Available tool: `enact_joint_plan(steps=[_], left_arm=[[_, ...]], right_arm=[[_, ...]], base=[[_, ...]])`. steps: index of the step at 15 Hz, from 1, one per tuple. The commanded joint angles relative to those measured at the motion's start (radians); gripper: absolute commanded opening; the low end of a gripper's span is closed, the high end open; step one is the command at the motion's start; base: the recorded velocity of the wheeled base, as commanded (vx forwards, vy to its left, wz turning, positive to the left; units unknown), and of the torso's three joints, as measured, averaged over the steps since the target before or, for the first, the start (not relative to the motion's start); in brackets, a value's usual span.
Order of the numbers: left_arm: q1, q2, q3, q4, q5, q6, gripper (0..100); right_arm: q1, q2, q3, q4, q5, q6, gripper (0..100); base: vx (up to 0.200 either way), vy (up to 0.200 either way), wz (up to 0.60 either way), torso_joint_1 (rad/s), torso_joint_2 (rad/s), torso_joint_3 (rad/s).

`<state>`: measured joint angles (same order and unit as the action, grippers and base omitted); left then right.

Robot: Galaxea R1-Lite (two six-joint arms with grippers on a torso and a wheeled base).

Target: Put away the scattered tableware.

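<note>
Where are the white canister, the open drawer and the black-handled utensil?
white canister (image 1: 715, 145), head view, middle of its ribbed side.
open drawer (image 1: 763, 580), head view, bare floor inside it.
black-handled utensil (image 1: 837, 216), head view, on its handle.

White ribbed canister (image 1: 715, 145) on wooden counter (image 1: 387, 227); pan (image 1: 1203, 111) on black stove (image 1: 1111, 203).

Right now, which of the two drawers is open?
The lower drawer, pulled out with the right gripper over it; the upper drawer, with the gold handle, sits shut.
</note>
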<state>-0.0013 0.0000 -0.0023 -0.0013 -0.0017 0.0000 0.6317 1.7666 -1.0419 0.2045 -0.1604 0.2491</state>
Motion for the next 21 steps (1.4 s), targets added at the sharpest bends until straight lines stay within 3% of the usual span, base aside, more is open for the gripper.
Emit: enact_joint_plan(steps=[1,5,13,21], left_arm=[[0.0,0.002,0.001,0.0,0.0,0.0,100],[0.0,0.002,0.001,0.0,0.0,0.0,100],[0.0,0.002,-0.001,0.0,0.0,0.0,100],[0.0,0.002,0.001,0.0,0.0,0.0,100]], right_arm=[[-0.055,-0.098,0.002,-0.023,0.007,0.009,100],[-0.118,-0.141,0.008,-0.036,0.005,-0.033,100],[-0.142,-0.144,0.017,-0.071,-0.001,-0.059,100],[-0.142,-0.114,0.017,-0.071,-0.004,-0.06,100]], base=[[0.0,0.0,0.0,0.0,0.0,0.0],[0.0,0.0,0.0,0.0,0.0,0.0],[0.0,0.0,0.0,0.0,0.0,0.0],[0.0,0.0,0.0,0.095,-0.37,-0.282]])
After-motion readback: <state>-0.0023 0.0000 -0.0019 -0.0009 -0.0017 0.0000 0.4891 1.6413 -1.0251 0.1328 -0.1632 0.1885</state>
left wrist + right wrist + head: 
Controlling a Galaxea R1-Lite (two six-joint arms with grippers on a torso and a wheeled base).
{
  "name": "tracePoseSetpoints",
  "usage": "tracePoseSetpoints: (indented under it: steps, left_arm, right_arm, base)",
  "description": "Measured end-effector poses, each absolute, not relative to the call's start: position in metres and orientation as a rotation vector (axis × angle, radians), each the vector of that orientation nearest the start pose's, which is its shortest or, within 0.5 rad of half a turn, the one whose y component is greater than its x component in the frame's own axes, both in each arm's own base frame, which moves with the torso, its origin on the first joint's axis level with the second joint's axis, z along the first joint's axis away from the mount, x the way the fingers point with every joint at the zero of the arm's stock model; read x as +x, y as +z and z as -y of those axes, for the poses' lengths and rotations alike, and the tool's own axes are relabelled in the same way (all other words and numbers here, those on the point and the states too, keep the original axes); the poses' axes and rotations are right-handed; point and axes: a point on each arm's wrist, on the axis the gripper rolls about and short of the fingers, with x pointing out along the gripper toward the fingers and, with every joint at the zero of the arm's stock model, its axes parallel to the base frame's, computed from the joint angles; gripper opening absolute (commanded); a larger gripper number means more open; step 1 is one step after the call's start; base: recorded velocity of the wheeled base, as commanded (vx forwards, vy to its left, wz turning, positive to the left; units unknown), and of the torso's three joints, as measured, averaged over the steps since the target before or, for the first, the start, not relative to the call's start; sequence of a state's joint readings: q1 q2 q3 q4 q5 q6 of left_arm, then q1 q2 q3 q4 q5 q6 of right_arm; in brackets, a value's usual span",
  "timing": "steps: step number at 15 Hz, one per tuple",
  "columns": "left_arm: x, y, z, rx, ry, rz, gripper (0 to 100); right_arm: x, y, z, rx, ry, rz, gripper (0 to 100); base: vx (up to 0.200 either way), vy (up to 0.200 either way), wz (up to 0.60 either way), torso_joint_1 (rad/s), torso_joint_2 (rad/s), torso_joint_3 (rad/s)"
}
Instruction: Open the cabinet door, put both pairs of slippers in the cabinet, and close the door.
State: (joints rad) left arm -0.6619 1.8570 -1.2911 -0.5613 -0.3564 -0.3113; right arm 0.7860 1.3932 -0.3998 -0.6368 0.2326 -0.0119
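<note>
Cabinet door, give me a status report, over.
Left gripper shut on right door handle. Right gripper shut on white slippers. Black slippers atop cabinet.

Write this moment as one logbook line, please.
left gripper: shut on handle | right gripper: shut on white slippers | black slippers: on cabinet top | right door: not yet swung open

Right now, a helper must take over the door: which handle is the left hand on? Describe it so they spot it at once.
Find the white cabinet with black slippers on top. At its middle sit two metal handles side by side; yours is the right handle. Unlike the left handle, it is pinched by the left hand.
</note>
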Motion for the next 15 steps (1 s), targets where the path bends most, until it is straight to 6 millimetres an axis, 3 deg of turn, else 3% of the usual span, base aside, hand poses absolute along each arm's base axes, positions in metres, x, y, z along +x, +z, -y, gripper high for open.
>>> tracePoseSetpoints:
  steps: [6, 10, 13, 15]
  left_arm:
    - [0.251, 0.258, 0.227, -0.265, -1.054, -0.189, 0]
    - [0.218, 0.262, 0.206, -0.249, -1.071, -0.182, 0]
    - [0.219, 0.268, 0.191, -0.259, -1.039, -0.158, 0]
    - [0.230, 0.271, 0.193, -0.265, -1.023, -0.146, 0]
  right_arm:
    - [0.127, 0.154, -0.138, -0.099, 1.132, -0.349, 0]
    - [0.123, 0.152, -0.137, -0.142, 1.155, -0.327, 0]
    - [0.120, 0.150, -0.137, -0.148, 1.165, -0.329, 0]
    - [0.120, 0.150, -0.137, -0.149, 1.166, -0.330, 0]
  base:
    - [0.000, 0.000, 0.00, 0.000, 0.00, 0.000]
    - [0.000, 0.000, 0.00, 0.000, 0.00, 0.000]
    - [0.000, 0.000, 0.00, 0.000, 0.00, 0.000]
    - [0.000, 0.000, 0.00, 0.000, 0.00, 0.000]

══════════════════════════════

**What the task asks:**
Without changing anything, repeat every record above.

**Solution:**
Available tool: `enact_joint_plan(steps=[_], left_arm=[[_, ...]], right_arm=[[_, ...]], base=[[_, ...]])`. steps: index of the step at 15 Hz, from 1, one per tuple. The commanded joint angles relative to those measured at the motion's start (radians); gripper: absolute commanded opening; the low end of a gripper's span is closed, the high end open; step one is the command at the motion's start; base: the recorded velocity of the wheeled base, as commanded (vx forwards, vy to its left, wz turning, positive to the left; units unknown), and of the torso's three joints, as measured, averaged over the steps since the target before or, for the first, the start (not relative to the motion's start); in brackets, a value's usual span.
Order of the numbers: left_arm: q1, q2, q3, q4, q5, q6, gripper (0..100); right_arm: q1, q2, q3, q4, q5, q6, gripper (0..100); base: vx (up to 0.200 either way), vy (up to 0.200 either way), wz (up to 0.60 either way), torso_joint_1 (rad/s), torso_joint_2 (rad/s), torso_joint_3 (rad/s).

`<state>`: measured joint angles (same order and unit as the action, grippers and base omitted); left then right.

Robot: Galaxea R1-Lite (two six-joint arms with grippers on a torso and a wheeled base).

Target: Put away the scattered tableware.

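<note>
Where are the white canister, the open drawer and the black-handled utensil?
white canister (image 1: 715, 145), head view, middle of its ribbed side.
open drawer (image 1: 763, 580), head view, bare floor inside it.
black-handled utensil (image 1: 837, 216), head view, on its handle.

White ribbed canister (image 1: 715, 145) on wooden counter (image 1: 387, 227); pan (image 1: 1203, 111) on black stove (image 1: 1111, 203).

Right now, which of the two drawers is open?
The lower drawer, pulled out with the right gripper over it; the upper drawer, with the gold handle, sits shut.
</note>
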<state>-0.0013 0.0000 -0.0023 -0.0013 -0.0017 0.0000 0.6317 1.7666 -1.0419 0.2045 -0.1604 0.2491</state>
Motion for the next 21 steps (1.4 s), targets added at the sharpest bends until straight lines stay within 3% of the usual span, base aside, more is open for the gripper.
Emit: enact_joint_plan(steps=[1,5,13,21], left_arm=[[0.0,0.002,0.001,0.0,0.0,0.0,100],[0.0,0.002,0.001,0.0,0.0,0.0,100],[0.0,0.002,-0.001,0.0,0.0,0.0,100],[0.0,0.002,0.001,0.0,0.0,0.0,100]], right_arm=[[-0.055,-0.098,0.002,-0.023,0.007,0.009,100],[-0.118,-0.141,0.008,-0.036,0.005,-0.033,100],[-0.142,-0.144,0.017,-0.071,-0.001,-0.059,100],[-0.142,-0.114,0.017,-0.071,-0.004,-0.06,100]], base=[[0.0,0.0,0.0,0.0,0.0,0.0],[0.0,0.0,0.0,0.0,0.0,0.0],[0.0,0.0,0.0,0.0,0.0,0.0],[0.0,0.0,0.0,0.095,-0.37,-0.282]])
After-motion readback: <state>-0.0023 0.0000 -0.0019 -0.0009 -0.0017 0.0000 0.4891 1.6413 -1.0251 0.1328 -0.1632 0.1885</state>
left wrist + right wrist + head: 
Controlling a Galaxea R1-Lite (two six-joint arms with grippers on a torso and a wheeled base).
{
  "name": "tracePoseSetpoints",
  "usage": "tracePoseSetpoints: (indented under it: steps, left_arm, right_arm, base)",
  "description": "Measured end-effector poses, each absolute, not relative to the call's start: position in metres and orientation as a rotation vector (axis × angle, radians), each the vector of that orientation nearest the start pose's, which is its shortest or, within 0.5 rad of half a turn, the one whose y component is greater than its x component in the frame's own axes, both in each arm's own base frame, which moves with the torso, its origin on the first joint's axis level with the second joint's axis, z along the first joint's axis away from the mount, x the way the fingers point with every joint at the zero of the arm's stock model; read x as +x, y as +z and z as -y of those axes, for the poses' lengths and rotations alike, and the tool's own axes are relabelled in the same way (all other words and numbers here, those on the point and the states too, keep the original axes); the poses' axes and rotations are right-handed; point and axes: a point on each arm's wrist, on the axis the gripper rolls about and short of the fingers, with x pointing out along the gripper toward the fingers and, with every joint at the zero of the arm's stock model, its axes parallel to the base frame's, computed from the joint angles; gripper opening absolute (commanded); a larger gripper number means more open; step 1 is one step after the call's start; base: recorded velocity of the wheeled base, as commanded (vx forwards, vy to its left, wz turning, positive to the left; units unknown), and of the torso's three joints, as measured, averaged over the steps since the target before or, for the first, the start, not relative to the call's start; sequence of a state's joint readings: q1 q2 q3 q4 q5 q6 of left_arm, then q1 q2 q3 q4 q5 q6 of right_arm; in brackets, a value's usual span",
  "timing": "steps: step number at 15 Hz, one per tuple",
  "columns": "left_arm: x, y, z, rx, ry, rz, gripper (0 to 100); right_arm: x, y, z, rx, ry, rz, gripper (0 to 100); base: vx (up to 0.200 either way), vy (up to 0.200 either way), wz (up to 0.60 either way), torso_joint_1 (rad/s), torso_joint_2 (rad/s), torso_joint_3 (rad/s)"
}
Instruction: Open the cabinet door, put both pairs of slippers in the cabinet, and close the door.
State: (joints rad) left arm -0.6619 1.8570 -1.2911 -0.5613 -0.3564 -0.3113; right arm 0.7860 1.3932 -0.3998 -0.6368 0.2326 -0.0119
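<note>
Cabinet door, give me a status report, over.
Left gripper shut on right door handle. Right gripper shut on white slippers. Black slippers atop cabinet.

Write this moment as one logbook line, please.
left gripper: shut on handle | right gripper: shut on white slippers | black slippers: on cabinet top | right door: not yet swung open

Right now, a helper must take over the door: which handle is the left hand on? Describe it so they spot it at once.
Find the white cabinet with black slippers on top. At its middle sit two metal handles side by side; yours is the right handle. Unlike the left handle, it is pinched by the left hand.
</note>
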Motion for the next 15 steps (1 s), targets where the path bends most, until it is straight to 6 millimetres an axis, 3 deg of turn, else 3% of the usual span, base aside, hand poses absolute along each arm's base axes, positions in metres, x, y, z along +x, +z, -y, gripper high for open.
>>> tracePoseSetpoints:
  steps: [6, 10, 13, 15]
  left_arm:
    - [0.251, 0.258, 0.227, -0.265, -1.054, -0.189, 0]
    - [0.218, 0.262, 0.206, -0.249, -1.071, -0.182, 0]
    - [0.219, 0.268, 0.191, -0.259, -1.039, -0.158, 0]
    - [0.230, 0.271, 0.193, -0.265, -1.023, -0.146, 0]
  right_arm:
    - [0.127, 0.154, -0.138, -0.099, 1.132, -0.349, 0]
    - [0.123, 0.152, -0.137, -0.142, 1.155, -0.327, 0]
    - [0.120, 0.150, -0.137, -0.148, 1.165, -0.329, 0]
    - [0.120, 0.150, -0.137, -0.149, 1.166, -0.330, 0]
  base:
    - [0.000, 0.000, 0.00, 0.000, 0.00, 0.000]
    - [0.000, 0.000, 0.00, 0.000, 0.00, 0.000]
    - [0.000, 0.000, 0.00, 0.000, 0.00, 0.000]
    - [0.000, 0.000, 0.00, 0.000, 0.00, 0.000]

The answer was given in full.